Problem to solve: Print the full listing below exactly, keeping every character as it stands.

-*-

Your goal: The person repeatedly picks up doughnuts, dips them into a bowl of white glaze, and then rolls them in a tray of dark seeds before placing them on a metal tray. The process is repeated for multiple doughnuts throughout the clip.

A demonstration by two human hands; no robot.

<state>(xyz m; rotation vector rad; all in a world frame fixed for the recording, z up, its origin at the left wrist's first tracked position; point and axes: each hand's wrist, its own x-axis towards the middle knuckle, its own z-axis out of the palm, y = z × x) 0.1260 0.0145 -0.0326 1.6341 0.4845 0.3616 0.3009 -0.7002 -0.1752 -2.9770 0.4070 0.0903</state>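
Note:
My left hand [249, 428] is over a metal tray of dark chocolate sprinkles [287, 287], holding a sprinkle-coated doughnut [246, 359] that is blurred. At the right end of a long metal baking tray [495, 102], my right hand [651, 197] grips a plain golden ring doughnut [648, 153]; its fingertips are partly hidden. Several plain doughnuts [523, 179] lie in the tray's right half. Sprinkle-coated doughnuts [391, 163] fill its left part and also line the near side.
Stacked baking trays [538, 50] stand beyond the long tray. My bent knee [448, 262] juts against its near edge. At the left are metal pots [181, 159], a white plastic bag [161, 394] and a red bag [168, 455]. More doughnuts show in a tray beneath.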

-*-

Output for this exercise:
Your goal: The person repeatedly picks up doughnuts, dips them into a bowl of white glaze, and then rolls them in a tray of dark seeds before placing them on a metal tray. The process is repeated for multiple doughnuts throughout the clip.

A demonstration by two human hands; no robot.

<state>(xyz m; rotation vector rad; all in a world frame fixed for the recording, z up, its origin at the left wrist's first tracked position; point and axes: each hand's wrist, its own x-axis towards the middle knuckle, its own z-axis out of the palm, y = z × x) 0.1260 0.0145 -0.0326 1.6341 0.4845 0.3616 0.3009 -0.7002 -0.1752 -2.9770 0.4070 0.0903</state>
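Note:
My left hand [249, 428] is over a metal tray of dark chocolate sprinkles [287, 287], holding a sprinkle-coated doughnut [246, 359] that is blurred. At the right end of a long metal baking tray [495, 102], my right hand [651, 197] grips a plain golden ring doughnut [648, 153]; its fingertips are partly hidden. Several plain doughnuts [523, 179] lie in the tray's right half. Sprinkle-coated doughnuts [391, 163] fill its left part and also line the near side.
Stacked baking trays [538, 50] stand beyond the long tray. My bent knee [448, 262] juts against its near edge. At the left are metal pots [181, 159], a white plastic bag [161, 394] and a red bag [168, 455]. More doughnuts show in a tray beneath.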

Nothing else is needed to complete the exercise.